期刊
JOURNAL OF SOIL SCIENCE AND PLANT NUTRITION
卷 22, 期 1, 页码 647-659出版社
SPRINGER INT PUBL AG
DOI: 10.1007/s42729-021-00675-x
关键词
Cadmium; Cicer arietinum; H+-ATPase; Lipoxygenase; Redox status; Stress alleviation
资金
- Tunisian Ministry of Higher Education and Scientific Research, University of Carthage [LR18ES38]
- Graduate School of Environmental and Life Science, Okayama University, Okayama, Japan
The study demonstrates that oxalic acid alleviates cadmium toxicity by protecting plasma membrane integrity and modulating antioxidant enzyme activities.
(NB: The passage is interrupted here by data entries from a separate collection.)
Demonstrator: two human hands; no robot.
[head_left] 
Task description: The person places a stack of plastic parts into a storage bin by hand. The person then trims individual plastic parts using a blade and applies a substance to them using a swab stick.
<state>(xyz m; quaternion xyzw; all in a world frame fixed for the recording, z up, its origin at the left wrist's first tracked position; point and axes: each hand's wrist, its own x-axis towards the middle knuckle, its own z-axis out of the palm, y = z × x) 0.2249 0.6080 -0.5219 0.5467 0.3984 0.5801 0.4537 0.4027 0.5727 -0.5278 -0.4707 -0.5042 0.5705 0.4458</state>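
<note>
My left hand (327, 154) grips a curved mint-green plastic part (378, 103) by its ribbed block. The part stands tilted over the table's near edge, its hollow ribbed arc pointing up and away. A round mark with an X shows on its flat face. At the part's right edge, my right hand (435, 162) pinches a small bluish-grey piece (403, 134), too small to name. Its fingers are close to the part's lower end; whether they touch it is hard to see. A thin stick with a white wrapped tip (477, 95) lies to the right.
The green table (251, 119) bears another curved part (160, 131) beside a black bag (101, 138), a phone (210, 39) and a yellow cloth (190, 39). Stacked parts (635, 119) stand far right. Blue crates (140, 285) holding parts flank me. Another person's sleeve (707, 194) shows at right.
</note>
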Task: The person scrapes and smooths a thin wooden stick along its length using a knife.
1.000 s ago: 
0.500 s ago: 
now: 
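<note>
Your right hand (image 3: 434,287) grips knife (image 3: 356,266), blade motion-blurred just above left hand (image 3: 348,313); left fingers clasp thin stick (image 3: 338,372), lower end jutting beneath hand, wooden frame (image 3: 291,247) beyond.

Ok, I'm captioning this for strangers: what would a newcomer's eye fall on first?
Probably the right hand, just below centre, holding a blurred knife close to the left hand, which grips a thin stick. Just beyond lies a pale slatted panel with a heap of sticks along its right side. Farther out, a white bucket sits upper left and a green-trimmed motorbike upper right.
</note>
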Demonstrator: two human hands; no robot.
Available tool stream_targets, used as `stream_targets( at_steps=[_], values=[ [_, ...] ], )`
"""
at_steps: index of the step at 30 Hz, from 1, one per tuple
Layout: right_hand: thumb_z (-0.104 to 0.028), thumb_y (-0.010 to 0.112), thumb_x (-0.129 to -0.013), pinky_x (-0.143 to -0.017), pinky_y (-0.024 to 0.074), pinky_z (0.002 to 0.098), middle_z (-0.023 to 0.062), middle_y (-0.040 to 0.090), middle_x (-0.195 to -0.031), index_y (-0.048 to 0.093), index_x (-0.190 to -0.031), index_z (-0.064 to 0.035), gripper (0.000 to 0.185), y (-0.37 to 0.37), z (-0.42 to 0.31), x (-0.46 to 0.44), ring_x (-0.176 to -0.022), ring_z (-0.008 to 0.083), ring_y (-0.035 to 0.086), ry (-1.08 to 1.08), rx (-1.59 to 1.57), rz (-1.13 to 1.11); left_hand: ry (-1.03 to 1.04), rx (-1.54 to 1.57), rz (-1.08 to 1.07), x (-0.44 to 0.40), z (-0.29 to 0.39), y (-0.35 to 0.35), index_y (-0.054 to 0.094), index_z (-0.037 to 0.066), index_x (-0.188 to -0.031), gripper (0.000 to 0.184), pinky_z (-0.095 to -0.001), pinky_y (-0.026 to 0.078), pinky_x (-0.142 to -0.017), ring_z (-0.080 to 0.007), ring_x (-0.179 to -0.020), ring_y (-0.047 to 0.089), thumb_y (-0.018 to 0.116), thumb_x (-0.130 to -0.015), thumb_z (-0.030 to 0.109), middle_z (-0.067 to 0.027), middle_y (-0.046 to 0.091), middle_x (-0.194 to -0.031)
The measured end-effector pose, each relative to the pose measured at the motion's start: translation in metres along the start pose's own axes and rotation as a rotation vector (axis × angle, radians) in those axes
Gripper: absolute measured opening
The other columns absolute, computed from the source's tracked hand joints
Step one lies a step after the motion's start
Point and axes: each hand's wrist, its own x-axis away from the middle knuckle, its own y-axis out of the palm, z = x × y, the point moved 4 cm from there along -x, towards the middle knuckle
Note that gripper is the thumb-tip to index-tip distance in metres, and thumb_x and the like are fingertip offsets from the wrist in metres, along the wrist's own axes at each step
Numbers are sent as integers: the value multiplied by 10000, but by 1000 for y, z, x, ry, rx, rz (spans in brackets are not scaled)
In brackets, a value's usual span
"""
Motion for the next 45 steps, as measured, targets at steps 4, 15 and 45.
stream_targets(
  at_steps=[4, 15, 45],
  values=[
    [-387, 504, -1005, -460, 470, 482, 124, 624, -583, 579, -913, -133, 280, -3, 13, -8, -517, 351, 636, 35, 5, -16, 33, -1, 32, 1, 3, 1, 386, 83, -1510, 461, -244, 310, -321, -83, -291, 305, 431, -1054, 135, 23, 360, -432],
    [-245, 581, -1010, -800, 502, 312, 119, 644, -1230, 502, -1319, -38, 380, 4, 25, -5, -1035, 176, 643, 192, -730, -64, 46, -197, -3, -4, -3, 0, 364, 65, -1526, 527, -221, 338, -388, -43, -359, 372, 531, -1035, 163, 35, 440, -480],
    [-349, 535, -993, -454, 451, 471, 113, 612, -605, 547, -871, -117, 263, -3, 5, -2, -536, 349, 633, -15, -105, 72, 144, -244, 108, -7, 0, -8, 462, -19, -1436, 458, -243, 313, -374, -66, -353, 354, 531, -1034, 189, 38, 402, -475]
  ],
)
The objective of the present study was to elucidate the mechanism by which oxalic acid (OA) alleviates cadmium (Cd) stress. Chickpea (Cicer arietinum L.) seeds were treated with 200 mu M CdCl2 for 6 days or 3 days followed by the combination 200 mu M Cd + 100 mu M OA for three additional days. Exogenous OA mitigated the growth inhibition by Cd of both roots and shoots. This positive effect can be attributed to the increased OA exudation from roots and the alleviation of the Cd-induced depletion of endogenous OA in shoots (80% increase versus Cd-stressed). The combination Cd + OA proved to be effective in protecting cell membrane integrity. This beneficial effect was reflected by 36 and 24% decrease in lipoxygenase (LOX) activity in roots and shoots, respectively, and 60% decrease in the accumulation of the harmful aldehyde, 4-hydroxy-2-nonenal (4-HNE) in roots when compared to Cd-treated samples. Besides, OA restored the Cd-imposed disruption of the plasma membrane function. This effect was depicted by an optimal H+-ATPase activity and proton exudation rate. Oxalic acid counteracted the Cd-induced overproduction of hydroxyl radical (OH center dot) and NADPH-oxidase activity increase, leading to restore a steady cellular redox state. Furthermore, OA modulated the impact of Cd on Cu/Zn-superoxide dismutase (Cu/Zn-SOD), ascorbate peroxidase (APX), and catalase (CAT) activities in chickpea seedlings. Present results indicate that OA is able to alleviate Cd toxicity by protecting plasma membrane integrity and modulating antioxidant activities. Moreover, our findings shed light on the interplay between plasma membrane H+-ATPase and the accumulation and root exudation of OA.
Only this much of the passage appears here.